Post-lynching of 73-year-old colleague, insecurity makes seven Assam tea garden doctors to resign

The Assam Medical Service Association (AMSA) said the seven doctors had resigned as they feared for their lives.
Senior and junior doctors take out a protest rally against the alleged assault on a senior doctor Deben Dutta 73 at a tea garden that led to his death at Jorhat district in Guwahati. (Photo | PTI)
Senior and junior doctors take out a protest rally against the alleged assault on a senior doctor Deben Dutta 73 at a tea garden that led to his death at Jorhat district in Guwahati. (Photo | PTI)

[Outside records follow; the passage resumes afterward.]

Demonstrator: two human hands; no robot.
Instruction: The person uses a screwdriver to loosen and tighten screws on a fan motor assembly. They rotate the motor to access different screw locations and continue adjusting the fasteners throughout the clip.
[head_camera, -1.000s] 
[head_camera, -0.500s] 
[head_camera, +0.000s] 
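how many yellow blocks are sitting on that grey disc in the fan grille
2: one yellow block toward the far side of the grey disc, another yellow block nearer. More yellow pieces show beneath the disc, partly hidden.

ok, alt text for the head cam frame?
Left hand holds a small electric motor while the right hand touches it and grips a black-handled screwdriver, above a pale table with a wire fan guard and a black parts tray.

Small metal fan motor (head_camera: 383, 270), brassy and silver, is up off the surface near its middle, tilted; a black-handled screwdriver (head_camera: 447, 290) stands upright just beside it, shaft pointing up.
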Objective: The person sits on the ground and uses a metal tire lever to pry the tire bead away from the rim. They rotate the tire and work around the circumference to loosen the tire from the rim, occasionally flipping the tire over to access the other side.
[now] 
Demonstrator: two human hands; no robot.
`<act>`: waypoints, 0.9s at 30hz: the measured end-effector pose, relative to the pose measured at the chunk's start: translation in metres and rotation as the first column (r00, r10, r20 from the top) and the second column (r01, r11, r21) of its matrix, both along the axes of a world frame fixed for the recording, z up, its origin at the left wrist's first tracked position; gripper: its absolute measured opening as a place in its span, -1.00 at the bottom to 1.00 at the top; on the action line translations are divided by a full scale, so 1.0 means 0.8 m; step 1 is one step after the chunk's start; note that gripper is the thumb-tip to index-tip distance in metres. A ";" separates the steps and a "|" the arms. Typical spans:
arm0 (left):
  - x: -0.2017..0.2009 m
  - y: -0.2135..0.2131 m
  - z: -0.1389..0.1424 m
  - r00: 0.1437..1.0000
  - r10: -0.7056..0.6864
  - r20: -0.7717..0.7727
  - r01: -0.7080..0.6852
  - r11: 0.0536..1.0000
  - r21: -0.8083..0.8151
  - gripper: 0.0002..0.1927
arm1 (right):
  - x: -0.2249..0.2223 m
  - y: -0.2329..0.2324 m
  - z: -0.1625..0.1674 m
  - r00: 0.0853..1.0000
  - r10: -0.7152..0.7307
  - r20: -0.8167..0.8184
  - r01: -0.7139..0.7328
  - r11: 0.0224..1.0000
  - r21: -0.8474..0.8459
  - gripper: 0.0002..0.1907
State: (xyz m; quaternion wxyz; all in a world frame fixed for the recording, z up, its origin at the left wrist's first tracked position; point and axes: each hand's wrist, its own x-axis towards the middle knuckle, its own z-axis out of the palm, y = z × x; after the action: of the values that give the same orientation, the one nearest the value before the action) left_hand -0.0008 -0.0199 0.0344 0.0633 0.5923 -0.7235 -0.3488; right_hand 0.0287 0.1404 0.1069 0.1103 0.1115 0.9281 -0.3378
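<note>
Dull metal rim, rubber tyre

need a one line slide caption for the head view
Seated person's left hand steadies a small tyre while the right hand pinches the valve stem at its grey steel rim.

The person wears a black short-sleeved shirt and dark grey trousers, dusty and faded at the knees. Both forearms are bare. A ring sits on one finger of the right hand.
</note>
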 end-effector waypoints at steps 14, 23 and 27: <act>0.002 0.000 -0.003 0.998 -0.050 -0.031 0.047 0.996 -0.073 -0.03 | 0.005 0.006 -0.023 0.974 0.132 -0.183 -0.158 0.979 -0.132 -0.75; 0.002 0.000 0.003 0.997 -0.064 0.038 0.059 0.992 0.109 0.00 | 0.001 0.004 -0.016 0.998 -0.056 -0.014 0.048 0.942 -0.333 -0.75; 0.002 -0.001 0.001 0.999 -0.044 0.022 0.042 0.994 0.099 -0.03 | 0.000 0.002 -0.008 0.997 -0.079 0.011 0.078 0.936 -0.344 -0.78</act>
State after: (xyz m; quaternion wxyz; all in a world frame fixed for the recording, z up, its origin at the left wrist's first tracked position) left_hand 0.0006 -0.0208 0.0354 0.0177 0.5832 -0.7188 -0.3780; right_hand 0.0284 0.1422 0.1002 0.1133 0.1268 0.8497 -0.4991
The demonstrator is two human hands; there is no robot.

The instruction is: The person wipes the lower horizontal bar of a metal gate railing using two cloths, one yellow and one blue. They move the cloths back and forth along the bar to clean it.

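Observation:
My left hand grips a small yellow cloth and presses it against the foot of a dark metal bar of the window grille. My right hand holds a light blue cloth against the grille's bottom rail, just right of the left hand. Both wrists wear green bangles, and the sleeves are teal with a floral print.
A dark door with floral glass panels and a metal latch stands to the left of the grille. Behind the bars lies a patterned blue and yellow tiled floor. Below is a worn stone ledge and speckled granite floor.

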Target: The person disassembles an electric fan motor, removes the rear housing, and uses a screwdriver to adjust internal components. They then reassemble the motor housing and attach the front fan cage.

GUWAHATI: Growing insecurity has made seven doctors, who were employed in Assam’s different tea gardens, to quit their jobs.

The insecurity heightened after a mob of tea garden workers lynched a 73-year-old doctor, Deben Dutta, at Teok Tea Estate in Upper Assam’s Jorhat district last week. What led to the attack was the death of a patient, Somra Majhi, at the garden hospital.

There have been several cases of assault on doctors and health workers in the tea gardens. Ensuring security to the fraternity has been a long-standing demand of various organisations of the doctors.

The Assam Medical Service Association (AMSA) said the seven doctors had resigned as they feared for their lives.

“We had a talk with some of them. They said they resigned as they were feeling insecure serving in the gardens after the incident in Teok,” AMSA president, Dr. Paresh Kalita, told this newspaper.

Its general secretary, Dr. Kanak Chandra Talukdar, said the resignations of the doctors would largely affect healthcare services in the gardens where they worked.

“Earlier, they (employees) availed of healthcare facilities in their gardens. Now, they have to go elsewhere,” Talukdar said.

He said insecurity among doctors and health workers increased after the killing of Dutta who had served in the garden for decades. He said given what happened, it was natural that doctors, employed in the tea gardens, would feel threatened.

“The government had said it would ensure security for doctors and health workers at the garden hospitals but those resigned were not convinced. They probably weighed joblessness with insecurity and eventually, took a decision to quit. Their families must have also pressurized them to quit,” Talukdar said.

He insisted that the various organisations of the tea garden workers and their community work towards changing the mindset of people.

“They (workers) are backward educationally. Their mindset has to be changed. I feel the organisations of the tea garden workers have to come forward. The management of the tea gardens also has a role to play,” Talukdar added.

The rate of illiteracy is very high among people belonging to Assam’s “Tea Tribe” community. Witch-hunting, a social malaise, is also common among them. Doctors, who have served in tea gardens, say the workers easily get agitated when somebody dies in garden hospitals.